> Problem to solve: Pull out each line of the records holding the string "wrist".

> Data provided:
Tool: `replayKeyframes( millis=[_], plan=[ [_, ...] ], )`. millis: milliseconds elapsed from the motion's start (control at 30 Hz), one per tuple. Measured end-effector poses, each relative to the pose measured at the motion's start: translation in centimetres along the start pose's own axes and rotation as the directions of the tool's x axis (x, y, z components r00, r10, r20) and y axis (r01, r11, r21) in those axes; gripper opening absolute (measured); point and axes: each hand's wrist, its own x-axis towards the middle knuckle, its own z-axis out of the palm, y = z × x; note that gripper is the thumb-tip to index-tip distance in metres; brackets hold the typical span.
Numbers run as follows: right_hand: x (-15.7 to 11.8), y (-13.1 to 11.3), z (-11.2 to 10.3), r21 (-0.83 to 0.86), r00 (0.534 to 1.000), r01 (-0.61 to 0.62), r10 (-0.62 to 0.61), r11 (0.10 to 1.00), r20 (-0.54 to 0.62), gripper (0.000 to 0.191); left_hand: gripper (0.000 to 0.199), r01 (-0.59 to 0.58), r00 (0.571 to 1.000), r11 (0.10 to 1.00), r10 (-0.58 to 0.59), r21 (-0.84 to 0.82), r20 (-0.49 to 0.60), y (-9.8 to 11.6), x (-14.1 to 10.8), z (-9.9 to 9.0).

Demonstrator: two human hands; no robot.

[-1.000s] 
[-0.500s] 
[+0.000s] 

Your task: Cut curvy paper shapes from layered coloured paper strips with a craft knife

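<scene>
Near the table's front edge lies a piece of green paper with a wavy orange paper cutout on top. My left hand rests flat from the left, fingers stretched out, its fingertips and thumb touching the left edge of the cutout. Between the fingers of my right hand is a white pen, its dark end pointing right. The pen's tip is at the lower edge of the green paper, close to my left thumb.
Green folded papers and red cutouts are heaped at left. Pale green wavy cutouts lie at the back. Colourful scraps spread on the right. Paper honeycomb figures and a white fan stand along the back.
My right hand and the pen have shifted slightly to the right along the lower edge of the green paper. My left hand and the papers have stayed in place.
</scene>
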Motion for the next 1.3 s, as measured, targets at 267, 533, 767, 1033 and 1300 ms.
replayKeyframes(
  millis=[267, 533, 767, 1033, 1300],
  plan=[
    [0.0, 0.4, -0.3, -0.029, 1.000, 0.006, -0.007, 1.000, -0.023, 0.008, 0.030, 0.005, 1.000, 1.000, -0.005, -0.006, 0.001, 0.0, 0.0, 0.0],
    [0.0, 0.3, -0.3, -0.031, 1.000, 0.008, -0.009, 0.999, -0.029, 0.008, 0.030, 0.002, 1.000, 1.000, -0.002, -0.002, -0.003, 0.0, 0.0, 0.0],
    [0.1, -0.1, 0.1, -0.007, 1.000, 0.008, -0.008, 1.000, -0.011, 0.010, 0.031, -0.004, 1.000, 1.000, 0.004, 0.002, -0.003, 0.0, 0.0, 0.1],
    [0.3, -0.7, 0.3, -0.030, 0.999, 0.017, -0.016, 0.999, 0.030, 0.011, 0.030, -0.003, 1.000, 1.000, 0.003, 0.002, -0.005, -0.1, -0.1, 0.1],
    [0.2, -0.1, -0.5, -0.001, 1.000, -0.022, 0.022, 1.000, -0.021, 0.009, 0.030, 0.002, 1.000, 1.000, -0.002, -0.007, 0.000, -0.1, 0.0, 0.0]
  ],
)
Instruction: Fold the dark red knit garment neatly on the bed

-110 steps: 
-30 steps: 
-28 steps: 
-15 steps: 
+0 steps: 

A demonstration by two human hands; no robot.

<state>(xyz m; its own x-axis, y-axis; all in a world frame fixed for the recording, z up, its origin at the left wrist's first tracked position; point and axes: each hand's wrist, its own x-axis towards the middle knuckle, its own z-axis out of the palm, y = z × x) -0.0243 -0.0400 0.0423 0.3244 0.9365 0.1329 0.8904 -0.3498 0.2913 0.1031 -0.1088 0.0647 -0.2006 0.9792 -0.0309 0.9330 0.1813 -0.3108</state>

> Expected answer:
Tool: `replayKeyframes( millis=[_], plan=[ [_, ...] ], )`. millis: milliseconds elapsed from the motion's start (control at 30 Hz), one per tuple. Measured end-effector poses, each relative to the pose measured at the motion's start: translation in centimetres along the start pose's own axes and rotation as the directions of the tool's x axis (x, y, z components r00, r10, r20) and y axis (r01, r11, r21) in those axes; gripper opening absolute (measured); point and axes: each hand's wrist, its own x-axis towards the middle knuckle, its own z-axis out of the palm, y = z × x; note that gripper is the thumb-tip to index-tip distance in metres; brackets hold the typical span.
<state>(xyz m; its own x-axis, y-axis; all in a world frame fixed for the recording, z up, its origin at the left wrist's first tracked position; point and axes: each hand's wrist, its own x-axis towards the middle knuckle, its own z-axis out of the palm, y = z × x) -0.0243 -0.0400 0.0423 0.3244 0.9365 0.1329 0.8904 -0.3498 0.2913 0.1031 -0.1088 0.0647 -0.2006 0.9792 -0.0309 0.9330 0.1813 -0.3108</state>

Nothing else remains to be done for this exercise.